*WHAT NEEDS TO BE DONE*: Here the job is to transcribe the data exactly while omitting the images.

(PROVIDED MATERIAL Opens)

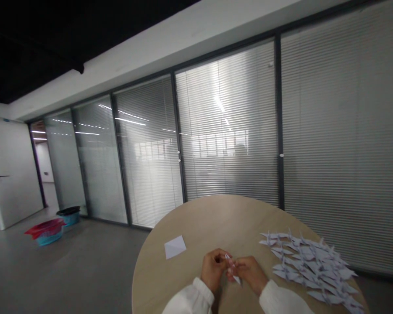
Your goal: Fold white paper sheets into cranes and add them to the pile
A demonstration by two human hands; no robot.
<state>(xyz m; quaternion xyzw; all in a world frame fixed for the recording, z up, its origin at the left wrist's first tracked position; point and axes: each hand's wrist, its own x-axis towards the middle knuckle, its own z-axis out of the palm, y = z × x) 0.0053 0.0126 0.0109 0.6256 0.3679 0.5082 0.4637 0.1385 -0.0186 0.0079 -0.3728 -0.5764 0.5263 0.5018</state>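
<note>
Between my two hands, over the near part of the round table, is a small folded white paper (237,279) with narrow pointed ends. My left hand (212,268) pinches it from the left, with one tip of the paper poking up past the fingers. From the right, my right hand (249,271) grips the same paper with bent fingers. Most of its middle is hidden by the fingers. Many folded white paper cranes (304,261) lie crowded together to the right of my right hand. A creased flat square of white paper (175,247) rests to the left of my hands.
The wooden round table (222,213) ends in a curved edge, with a glass partition with blinds (229,117) behind it. Two lined tubs stand on the floor at left, one with a red liner (47,230), one with a black liner (69,213). A white door (15,174) stands ajar.
</note>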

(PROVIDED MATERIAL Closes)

*RESULT*:
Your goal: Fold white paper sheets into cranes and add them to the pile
A demonstration by two human hands; no robot.
<state>(xyz m; quaternion xyzw; all in a world frame fixed for the recording, z up, its origin at the left wrist's first tracked position; point and axes: each hand's wrist, its own x-axis towards the middle knuckle, its own z-axis out of the palm, y = z × x) 0.0053 0.0126 0.0109 0.6256 0.3679 0.5082 0.4637 0.1385 -0.0186 0.0079 -0.3728 -0.5764 0.5263 0.5018</state>
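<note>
Between my two hands, over the near part of the round table, is a small folded white paper (237,279) with narrow pointed ends. My left hand (212,268) pinches it from the left, with one tip of the paper poking up past the fingers. From the right, my right hand (249,271) grips the same paper with bent fingers. Most of its middle is hidden by the fingers. Many folded white paper cranes (304,261) lie crowded together to the right of my right hand. A creased flat square of white paper (175,247) rests to the left of my hands.
The wooden round table (222,213) ends in a curved edge, with a glass partition with blinds (229,117) behind it. Two lined tubs stand on the floor at left, one with a red liner (47,230), one with a black liner (69,213). A white door (15,174) stands ajar.
</note>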

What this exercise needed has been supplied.